Example: Saint Etienne – "Who Do You Think You Are?" (US CD single)
Released by Warner Music in 1993 in the US. Includes eight different tracks, six of which are versions of the title song. Digipak packaging. Labeled "compact disc maxi-single" on the front cover.

Another extensive example is the collection of singles released for the award-winning Mellon Collie and the Infinite Sadness by The Smashing Pumpkins. Each of the five singles ("Bullet with Butterfly Wings", "1979", "Zero", "Tonight, Tonight", "Thirty-Three") had two or more additional songs; most of them had six or seven. All of the maxi singles were released together, with additional tracks on some, as The Aeroplane Flies High box set, for a total of thirty-three tracks across the five singles. Adding that to the total number of other unique tracks on the main CD and vinyl releases of the album itself brings the grand total track count of Mellon Collie to fifty-eight.

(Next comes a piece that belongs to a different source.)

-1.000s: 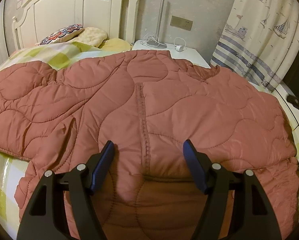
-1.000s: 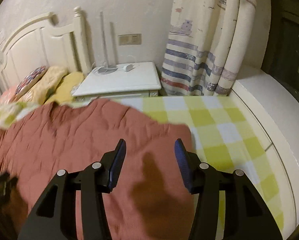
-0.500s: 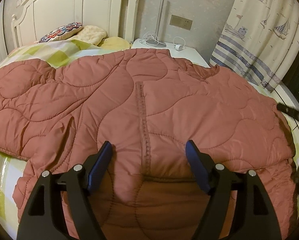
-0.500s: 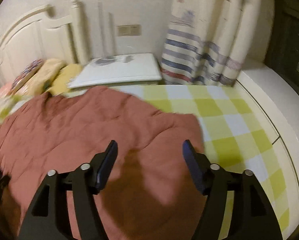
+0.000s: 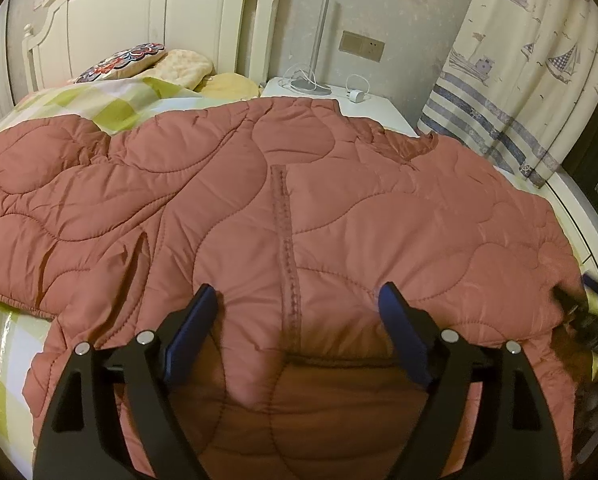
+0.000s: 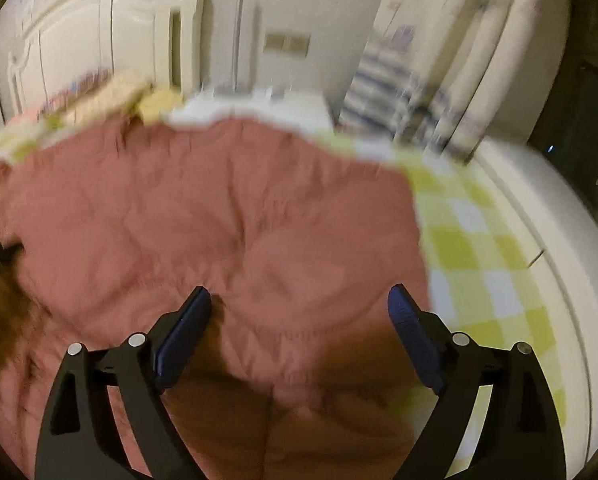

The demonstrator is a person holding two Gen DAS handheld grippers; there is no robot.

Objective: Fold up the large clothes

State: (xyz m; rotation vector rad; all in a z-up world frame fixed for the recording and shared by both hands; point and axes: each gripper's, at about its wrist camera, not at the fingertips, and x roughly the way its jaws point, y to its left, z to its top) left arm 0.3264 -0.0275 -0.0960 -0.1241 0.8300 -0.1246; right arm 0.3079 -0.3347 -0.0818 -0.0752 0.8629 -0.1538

As a result of the 1998 UK Chart Supervisory Committee ruling on chart-eligible singles containing no more than 20 minutes of material, many of the U.K.'s dance music singles contained edited / faded mixes. This increased demand for imported European & American CD maxi singles in the UK, especially amongst DJs who required full-length tracks.

==Digital maxi singles==
A digital maxi single is a series of digital downloads mostly containing remixes. Unlike a normal maxi single, tracks can be bought and sold based on preference. Even if a single had a maxi single and a digital maxi single released with exactly the same content, they were still counted differently on charts. For instance, the maxi single was counted as two points, while the digital maxi single (if all songs were downloaded and if the single were to contain the standard five tracks) was counted as ten points.

==Today==
With music stores in the US devoting significantly less shelf space to singles, the format's future in the US remains in doubt. In the UK, having watched sales of CDs drop since the previous rule change, and amid allegations that the consumer no longer felt that UK-issued singles were good value for money, the Chart Supervisory Committee once again changed the rules governing the formats of singles released in the UK. From early 2003, a format described as a "Maxi-CD" was reintroduced, alongside a new two-track CD single with a lower retail price. The current rules in the U.K. allow for up to 40 minutes of audio tracks on a Maxi-CD, as long as all tracks are remixes of the title track. In practice, however, many of the U.K.'s Maxi-CDs still contain only three mixes and come nowhere near the maximal allowable playing time. However, releases on dance labels (such as EMI's Positiva) are nearly always Maxi-CDs in the true sense, with more than three mixes. Madonna and Lady Gaga are the rare examples of popular American artists who still released maxi-singles on physical formats into the 2010s.

Another example is Erasure's single "Breathe", released by Mute in 2005 in the US. It includes eight different tracks, six of which are versions of the title song, plus a CD-ROM section with the video of the title song, in a standard jewel case packaging.